Turns out there was something else going on.

The Main Character Throughline in Sophie’s Choice is revealed through the character of Stingo (Peter MacNicol). One would assume that, because he is a man and because I am a man, and because I’m supposed to assume his position in the story that I would be able to relate to everything he says and does. But that wasn’t the case.

The Dramatica theory of story identifies a story point known as the Main Character Problem-Solving Style. This point of reference sees the Main Character solving problems either through Linear problem-solving or through Holistic problem-solving. Generally speaking, guys have a harder time relating to Holistic thinkers. They do great with Linear thinkers because hey—who doesn’t like someone who thinks like them? But Holism? It just doesn’t make sense to linear thinkers that you would waste your time trying to balance out things when you could go right for the throat.

Which is why I checked out so early.

I mean, I love Moulin Rouge!, but combine that scene I knew that was coming up with a Main Character who thinks that just by inserting themself into a situation that somehow someway they will be swept up and pulled along…and I’m checking out to catch up with the Starks and the Lannisters.

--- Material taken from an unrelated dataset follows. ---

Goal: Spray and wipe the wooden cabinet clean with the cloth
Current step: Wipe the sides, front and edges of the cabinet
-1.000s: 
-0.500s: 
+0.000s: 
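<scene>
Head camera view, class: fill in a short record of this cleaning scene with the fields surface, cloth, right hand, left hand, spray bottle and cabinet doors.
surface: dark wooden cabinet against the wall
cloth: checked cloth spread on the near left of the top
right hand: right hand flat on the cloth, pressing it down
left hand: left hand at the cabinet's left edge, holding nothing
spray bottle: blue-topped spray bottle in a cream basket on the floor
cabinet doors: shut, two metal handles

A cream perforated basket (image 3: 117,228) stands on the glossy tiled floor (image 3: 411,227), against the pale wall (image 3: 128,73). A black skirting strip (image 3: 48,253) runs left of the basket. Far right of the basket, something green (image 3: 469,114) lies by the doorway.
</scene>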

Other key points we learned last night:

  • The actual “story” of the choice Sophie makes in her old life is really part of another tale, rather than an essential element of the storyform we discovered. It informs and motivates some of the action, and certainly her Throughline. But you could cut it out altogether and still have the story presented make sense to an audience who didn’t know any better.
  • The Overall Story Throughline of Situation can be attributed to the unconventional threesome going on here and how one lives directly above the other. In addition all three principal characters suffer problems having to deal with the Past. Add to that “dress-up” nights and a Pink Palace Victorian house that seems to be trapped forever in yesteryear and you have all the makings of problems having to do with people stuck in an external state.
  • The Overall Story Consequencesof Memories comes into play because of the Story Outcome of Failure. This can be seen in the evidence that their memories have destroyed them. To cope, Sophie drowns her memories in sensuality.

The entire class can be seen here: Sophie’s Choice — Dramatica Users Group on YouTube. A podcast will be available in the near future on the Sophie’s Choice Dramatica analysis page.

Next month is the equally as happy Kramer vs. Kramer. Summertime fun!